The other case, also supposedly a case of a government incapable of managing its affairs and therefore unable to pay for major capital expenses, actually comes about in a far different context.

Whatever the positives and negatives of the ARC program, Governor Christie’s announcement falls directly in line with what can only be considered the manifestation of his political agenda, endorsed by voters when they elected him in November 2009. As a candidate, Mr. Christie made clear his dislike of government and specifically said he would not consider raising gas taxes to pay for transportation programs. Though he apparently was in support of the ARC project then, his focus on austerity — cutting government budgets for the purpose of cutting above all else — should have presaged his action this week. With only slight evidence that the project was over budget, the Governor made no attempt to raise support for finding a new revenue source in case it was needed. This shouldn’t come as a surprise for anyone who understands the perspective from which this man is coming.

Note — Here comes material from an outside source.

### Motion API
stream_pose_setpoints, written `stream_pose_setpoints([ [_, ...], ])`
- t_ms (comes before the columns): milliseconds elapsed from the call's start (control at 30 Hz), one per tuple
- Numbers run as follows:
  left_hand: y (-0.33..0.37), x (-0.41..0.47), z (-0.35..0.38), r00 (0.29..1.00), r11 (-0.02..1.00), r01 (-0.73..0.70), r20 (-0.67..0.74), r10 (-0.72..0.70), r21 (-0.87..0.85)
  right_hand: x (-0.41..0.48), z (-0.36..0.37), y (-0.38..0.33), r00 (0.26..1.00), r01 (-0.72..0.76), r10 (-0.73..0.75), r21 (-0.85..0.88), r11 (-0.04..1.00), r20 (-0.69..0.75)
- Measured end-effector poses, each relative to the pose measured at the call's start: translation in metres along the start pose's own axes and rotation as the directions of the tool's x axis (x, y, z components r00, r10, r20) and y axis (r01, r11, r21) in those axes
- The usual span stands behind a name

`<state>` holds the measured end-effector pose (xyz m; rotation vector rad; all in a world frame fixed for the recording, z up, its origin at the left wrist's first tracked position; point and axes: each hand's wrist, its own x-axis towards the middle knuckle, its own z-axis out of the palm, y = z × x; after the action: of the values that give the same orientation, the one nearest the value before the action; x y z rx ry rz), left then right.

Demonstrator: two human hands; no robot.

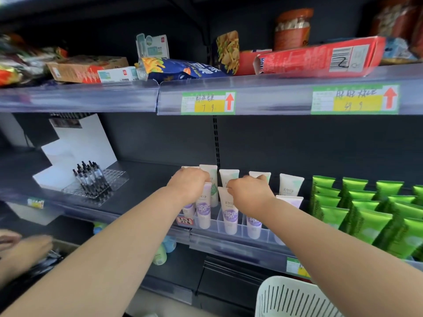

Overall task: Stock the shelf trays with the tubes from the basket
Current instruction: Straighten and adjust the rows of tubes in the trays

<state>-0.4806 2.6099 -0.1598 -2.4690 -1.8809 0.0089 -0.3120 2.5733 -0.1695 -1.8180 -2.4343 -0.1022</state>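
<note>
White tubes with purple labels (pixel 230 213) stand cap-down in a clear divided shelf tray (pixel 263 234) on the middle shelf, with white tubes bearing green prints (pixel 290 184) in the row behind. My left hand (pixel 188 186) is closed around the top of a purple-label tube (pixel 203 209) in the tray's left slots. My right hand (pixel 249 193) pinches the upper edge of a tube between the two rows; which tube I cannot tell. The white slotted basket (pixel 295 298) sits at the bottom right, its inside hidden.
Green tubes (pixel 366 213) fill the shelf to the right. A clear stand of black pens (pixel 91 179) and white card sit to the left. Snack bags and red boxes (pixel 320 58) lie on the shelf above. Another person's hand (pixel 25 248) reaches in at lower left.
</note>
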Motion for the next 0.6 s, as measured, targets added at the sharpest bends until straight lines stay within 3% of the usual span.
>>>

Almost two years ago, I questioned the future of the Second Avenue Subway (now under construction), asking whether the recession and cost increases could put the project back on hold. Despite those expected construction price escalations coming true, the project remains on track, but only thanks to the support of politicians at the state level (which controls the subway-running MTA). Even with all the shenanigans in New York State politics, at least for now the government has agreed to step in and pay for cost overruns, something New Jersey apparently will not do. This is not a reflection of the better circumstances of the New York economy but rather a demonstration of a willingness to find the means to increase government investments.

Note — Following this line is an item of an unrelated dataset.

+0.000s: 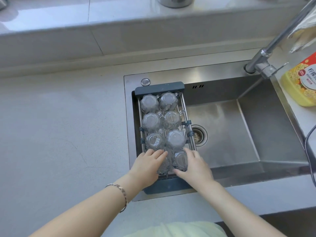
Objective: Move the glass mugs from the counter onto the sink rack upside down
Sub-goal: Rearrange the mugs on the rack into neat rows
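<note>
Grey speckled counter (59, 125), bare on left side. Chrome faucet (266, 64) mounted at sink's back right corner, spout angled up toward the right. Yellow dish soap bottle (301, 82) stands on counter's right edge, just beside the faucet. Metal pot (176, 1) on back ledge (102, 16). Round drain (199, 136) in basin floor. Black cable (309, 151) at right edge.

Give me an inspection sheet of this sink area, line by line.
Surface: grey counter, no mugs seen on it.
Job's things: glass mugs upside down in two columns on the sink rack; six uncovered, two under the hands.
Clutter: yellow detergent bottle right of the sink.
Hands: left hand and right hand each rest on a near-row mug.
Cables: dark cable at the right edge.
Surroundings: faucet, metal pot on the ledge.
</note>
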`<state>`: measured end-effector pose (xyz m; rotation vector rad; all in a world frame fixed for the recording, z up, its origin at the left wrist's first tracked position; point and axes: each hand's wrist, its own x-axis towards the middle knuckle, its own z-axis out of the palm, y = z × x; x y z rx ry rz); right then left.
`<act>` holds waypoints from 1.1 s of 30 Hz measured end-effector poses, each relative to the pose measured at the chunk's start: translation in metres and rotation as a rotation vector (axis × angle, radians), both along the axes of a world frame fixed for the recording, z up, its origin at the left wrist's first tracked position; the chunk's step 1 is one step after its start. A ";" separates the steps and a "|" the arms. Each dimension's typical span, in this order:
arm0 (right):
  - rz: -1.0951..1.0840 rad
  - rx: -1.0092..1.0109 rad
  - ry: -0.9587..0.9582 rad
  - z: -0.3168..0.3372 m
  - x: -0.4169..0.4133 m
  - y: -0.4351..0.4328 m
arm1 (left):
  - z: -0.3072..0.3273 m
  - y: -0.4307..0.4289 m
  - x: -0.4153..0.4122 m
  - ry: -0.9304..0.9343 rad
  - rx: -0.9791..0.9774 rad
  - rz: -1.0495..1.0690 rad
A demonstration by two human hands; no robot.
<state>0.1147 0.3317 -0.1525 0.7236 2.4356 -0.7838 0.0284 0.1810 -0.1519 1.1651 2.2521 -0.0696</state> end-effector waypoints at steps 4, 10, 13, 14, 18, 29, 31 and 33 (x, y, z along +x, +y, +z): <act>0.011 0.083 -0.040 -0.009 -0.007 -0.006 | 0.002 0.013 0.000 0.051 -0.050 -0.010; -0.020 0.076 0.009 -0.005 -0.007 -0.001 | 0.016 0.006 0.005 0.100 0.138 0.072; -0.038 0.062 0.022 -0.004 -0.007 -0.003 | 0.030 0.010 -0.001 0.087 0.301 0.111; -0.040 0.058 0.025 -0.003 -0.007 -0.003 | 0.035 0.013 -0.004 0.072 0.267 0.104; -0.031 0.046 0.039 0.002 -0.005 -0.002 | 0.029 0.019 -0.003 -0.019 -0.043 0.081; 0.026 0.078 0.156 0.050 -0.006 0.029 | 0.038 0.025 0.010 0.144 -0.062 -0.142; 0.031 0.065 0.161 0.052 -0.001 0.037 | 0.054 0.025 0.012 0.159 0.051 -0.048; 0.056 0.051 0.158 0.053 0.005 0.042 | 0.068 0.022 0.015 0.119 0.135 0.193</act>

If there is something really wrong with what happened this week, it should framed by the election of Mr. Christie in November last year, not minimized as some sort of foolhardy choice he has made now. We must assume that the agenda politicians promote during their campaigns has some effect on actual decision-making, and from that perspective it would be unreasonable for the Governor to act in any other way. If his brand of “fiscal responsibility” means cutting away at the government’s investments, then when faced with an opportunity to eliminate funding for the biggest transit project in the nation’s history, of course he would follow through.

New Jersey may be faced with an historic decline in revenues thanks to nationwide economic difficulties, but it remains one of the country’s wealthiest states in one of the world’s richest countries; it would certainly have been possible for it to find the money to cover the cost overruns, which at a maximum of $5 billion (spread out over many years) would have represented just over 1% of the annual gross state product. Isn’t the state’s arguably most important infrastructure project ever worth such an investment? Wouldn’t the benefits gained from the construction of ARC far outweigh its costs, both in terms of travel-time reductions for New York-bound commuters and the opening of new areas to redevelopment and future growth?

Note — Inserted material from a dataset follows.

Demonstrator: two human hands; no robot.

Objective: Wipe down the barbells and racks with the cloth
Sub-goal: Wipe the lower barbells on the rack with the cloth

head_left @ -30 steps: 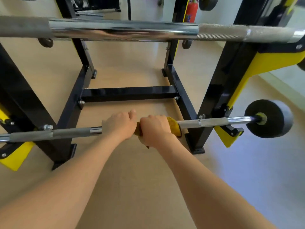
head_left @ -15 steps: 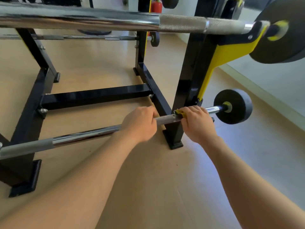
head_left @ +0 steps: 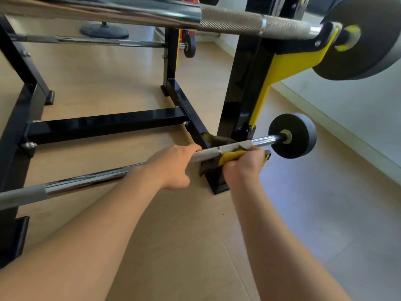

But Governor Christie didn’t care whether the project was, as some transit proponents argue, “desperately needed.” Nor would he have likely been influenced even by changes in the project that fixed many of the flaws inherent in the most recent plan. He simply did not want to spend his political capital on a project that might involve an increase in government expenditures. That stance is not in contradiction with Mr. Christie’s clearly stated feelings about the need to “restrain” government, so it should not come as a surprise whatever his previous comments in favor of the scheme.

Voting is not a meaningless game. Though most candidates claim that they plan to act as “rationally” and “reasonably” as they can in office, each — whether right, left, or center — comes into the game with his or her own agenda motivated by ideological preferences. Mr. Christie made clear from the start that his goal was to reduce the size of government. Perhaps we should have taken that mode of thinking more seriously.

Note that it is perfectly possible that a political compromise either at the state or federal level is reached that sets ARC back into motion, but I believe that the argument made here still applies no matter the ultimate result.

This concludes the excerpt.